Lihat ke Halaman Asli

Operation Elpiji ala "Wag The Dog"

Diperbarui: 24 Juni 2015   03:08

Kompasiana adalah platform blog. Konten ini menjadi tanggung jawab bloger dan tidak mewakili pandangan redaksi Kompas.

Politik. Sumber ilustrasi: FREEPIK/Freepik

Operasi pencitraan politik dengan instrumen populisme dengan harga Elpiji (merk dagang LPG dari Pertamina) sedang berlangsung. Sekilas mirip dengan adagium "Why does a dog wag its tail? Because a dog is smarter than its tail. If the tail were smarter, the tail would wag the dog" .

Dalam studi strategi politik, istilah Wag The Dog menjelaskan bagaimana media massa digunakan untuk mengkondisikan dan bahkan merubah opini publik. Selain itu istilah tersebut mengambarkan rekayasa kesadaran dengan mengeksploitasi keluguan massa menyerap propaganda politik.

Beberapa hari ini, publik terjebak polemik kenaikkan harga Elpiji 12 kg. Setelah riuh rendah pro-kontra lalu muncul berbagai spekulasi. Sampai akhirnya Presiden dan anaknya ikut berkomentar. "Kebijakan yang membawa dampak luas ini tidak dikoordinasikan dengan baik dan persiapannya pun juga kurang. Ini harusnya tidak boleh terjadi". tweet SBY di @SBYudhoyono, Minggu ( 5/1/2014 ) dini hari. Presiden Susilo Bambang Yudhoyono mengkritik Pertamina. Seharusnya, lanjut @SBYudhoyono, Pertamina terlebih dulu berkoordinasi dengan pemerintah sebelum memutuskan menaikkan harga.

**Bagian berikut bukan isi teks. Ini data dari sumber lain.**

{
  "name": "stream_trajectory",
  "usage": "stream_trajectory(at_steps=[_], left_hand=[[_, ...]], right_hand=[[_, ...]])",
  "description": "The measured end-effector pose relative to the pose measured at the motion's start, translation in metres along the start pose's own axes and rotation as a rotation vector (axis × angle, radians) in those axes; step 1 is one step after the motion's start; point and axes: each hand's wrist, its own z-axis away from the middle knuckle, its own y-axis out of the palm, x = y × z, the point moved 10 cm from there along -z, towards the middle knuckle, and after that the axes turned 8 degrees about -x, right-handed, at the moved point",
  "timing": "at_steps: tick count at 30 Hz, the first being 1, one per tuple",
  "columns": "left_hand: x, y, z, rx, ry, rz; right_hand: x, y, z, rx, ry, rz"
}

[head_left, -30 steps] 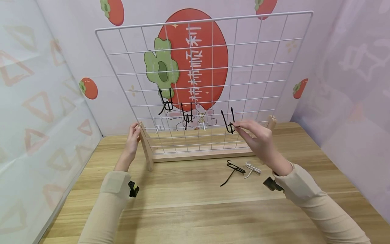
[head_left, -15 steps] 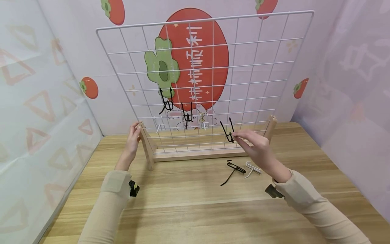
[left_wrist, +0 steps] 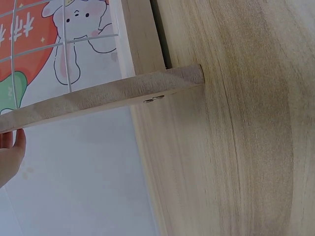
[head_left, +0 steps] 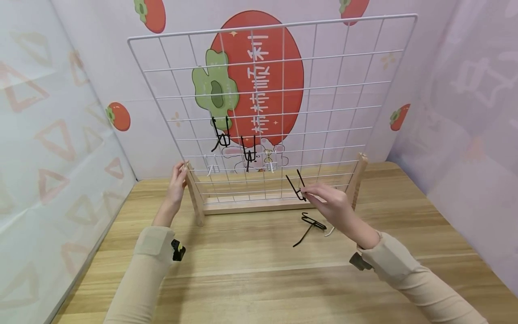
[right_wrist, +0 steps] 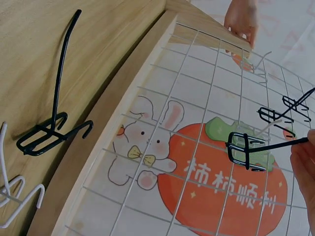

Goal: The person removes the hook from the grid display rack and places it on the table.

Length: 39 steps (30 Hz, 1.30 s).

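Note:
My right hand (head_left: pixel 333 204) pinches the arm of a black wire hook (right_wrist: pixel 241 150), whose two prongs point up. In the head view this hook overlaps the lower right of a white wire grid (head_left: pixel 283 25). My left hand (head_left: pixel 176 184) grips the top of the left wooden upright (head_left: pixel 194 198) of the grid's stand; the left wrist view shows its thumb against that wood. Two black hooks, a left one (head_left: pixel 224 139) and a lower one (head_left: pixel 249 156), hang on the grid. Two white hooks hang there too, a left one (head_left: pixel 212 169) and a right one (head_left: pixel 270 166).
On the table (head_left: pixel 243 279), in front of the stand, lies a black hook (right_wrist: pixel 54 132). Beside it is a white hook (right_wrist: pixel 12 199), mostly hidden by my right hand in the head view. The right wooden upright (head_left: pixel 360 173) stands behind that hand. Printed cloth hangs around the table.
My right hand has moved down and slightly left with the black hook, from mid-grid to near its lower bars. It now covers most of the white hook on the table. The left hand stays put.

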Motion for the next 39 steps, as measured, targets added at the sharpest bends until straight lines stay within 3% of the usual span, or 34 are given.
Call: stream_trajectory(at_steps=[9,18,32,39], left_hand=[[0.009,-0.005,-0.006,-0.019,0.041,-0.002],[0.008,-0.005,-0.005,-0.011,0.031,-0.011],[0.008,-0.006,-0.005,-0.025,0.035,0.014],[0.008,-0.005,-0.005,-0.020,0.041,0.011]], right_hand=[[-0.001,0.016,0.015,0.084,0.043,-0.045],[-0.005,0.034,0.032,0.165,0.073,-0.108],[-0.015,0.048,0.052,0.202,0.098,-0.080],[-0.021,0.056,0.060,0.263,0.153,-0.066]])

Apakah ini hanya akal-akalan SBY dan perangkat kekuasaannya yang akan menggunakan instrumen populisme harga LPG? Untuk pekara ini, SBY dan gerombolan sudah terkenal liciknya. Pada Januari-Maret 2009, SBY 3 kali menurunkan harga BBM, setelah sebelumnya menaikkannya. Beberapa minggu lalu, SBY juga membatalkan aturan tentang tunjangan kesehatan. Bukan tidak mungkin, sebagaimana yang disinyalir oleh rival SBY, Anas Urbaningrum tentang adanya skenario yang sama dalam soal harga LPG ini.

Perihal ELPIJI
Begini latar ceritanya. PT Pertamina (Persero) per 1 Januari 2014 menaikkan harga elpiji non-subsidi tabung 12 kg sebesar 68 persen. Dengan kenaikan Rp 3.959 per kg tersebut, maka kenaikan harga per tabung elpiji 12 kg mencapai Rp 47.508. Sebelum kenaikan, harga elpiji 12 kg adalah Rp 5.850/kg atau Rp 70.200/tabung, ini harga yang berlaku sejak Oktober 2009. Dan sekarang harga elpiji 12 kg menjadi Rp 117.708/tabung. (catatan : Harga tersebut adalah harga jual di agen dan bukan harga jual eceran).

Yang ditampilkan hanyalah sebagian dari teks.